T.J. Ford scored a season-high 28 points and Anthony Parker
added 19 for Toronto, which continues to play without injured
star forward Chris Bosh.


----------



## King Joseus (May 26, 2003)

Bulls 95
Raptors 90


----------



## SALO (Jun 6, 2002)

TJ Ford has always given our guards problems in the past. He didn't play last time. I'd try and put Thabo on him and play off him a bit, dare him to shoot jumpers all day over those long arms.


----------



## eymang (Dec 15, 2006)

same lineup


----------



## King Joseus (May 26, 2003)

Noc has two threes early...


----------



## King Joseus (May 26, 2003)

Ford's having a lot of trouble handling that ball.


----------



## King Joseus (May 26, 2003)

A couple of offensive fouls in a row for the Raptors, 5 TOs on the game...


----------



## King Joseus (May 26, 2003)

Hinrich took a dumb shot there, too quick; Garbaosa hits a shot over Deng and Deng comes right back and scores over him...


----------



## kulaz3000 (May 3, 2006)

Noc rings it up twice!


----------



## DaBullz (Jul 15, 2002)

Gordon in the game after Duhon draws his 2nd foul.


----------



## kulaz3000 (May 3, 2006)

DaBullz said:


> Gordon in the game after Duhon draws his 2nd foul.


Its funny how things turn out..

Then maybe Kirk gets a quick two, and it will be Thabo and Ben in the backcourt.


----------



## King Joseus (May 26, 2003)

7 TOs for the Raptors already, Bulls shooting 6/11 early, Raptors 3/5.


----------



## DaBullz (Jul 15, 2002)

The bulls look really short on defense. Particularly in the frontcourt.


----------



## King Joseus (May 26, 2003)

The D is looking sketchy so far for the Bulls tonight, luckily the Raptors aren't doing much to stop us...


----------



## DaBullz (Jul 15, 2002)

Ford is lightning quick.


----------



## kulaz3000 (May 3, 2006)

Looks like Ben might go for another big game..


----------



## kulaz3000 (May 3, 2006)

King Joseus said:


> The D is looking sketchy so far for the Bulls tonight, luckily the Raptors aren't doing much to stop us...

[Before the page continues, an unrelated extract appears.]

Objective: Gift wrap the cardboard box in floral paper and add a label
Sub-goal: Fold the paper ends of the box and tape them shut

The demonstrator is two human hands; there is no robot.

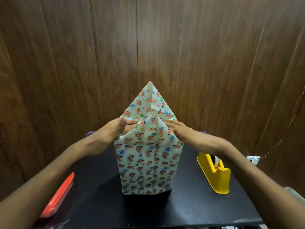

They won't try to stop us, its up to us to stop them to win. Their method is to run up and down to try wear their opponent down whilst scoring. Aka Suns.

We just need to keep scoring at a decent pace along with them, and then try to figure them up defensively as the game goes along.


----------



## King Joseus (May 26, 2003)

Bargnani comes in and hits a three, Gordon follows that with a jumper...


----------



## DaBullz (Jul 15, 2002)

wow

Bargnani 2x 3pointers.

The bulls look TINY next to their frontcourt players.


----------



## kulaz3000 (May 3, 2006)

I don't know why Skiles is forcing Deng to play with a sore hand, might as well give Thabo or Tyrus a run, espically against a non-defense team such as Toronto.


----------



## eymang (Dec 15, 2006)

don't leave bargs open. man i wish we would have traded up


----------



## King Joseus (May 26, 2003)

Bargnani hits another three.


----------



## DaBullz (Jul 15, 2002)

Bargs again.

Thabo getting jawed at for bad defense by Deng


----------



## DaBullz (Jul 15, 2002)

Gordon with the bucket, and then the save on the defensive end.


----------



## King Joseus (May 26, 2003)

32-26 Raptors after the 1st.


----------



## DaBullz (Jul 15, 2002)

Mo Pete hits the 3 and is fouled by Thabo.


----------



## King Joseus (May 26, 2003)

Blech. 4-point play opportunity for MoPete, missed the FT...


----------



## DaBullz (Jul 15, 2002)

Thabo burned at the defensive end by Calderon, but he blew the open layup.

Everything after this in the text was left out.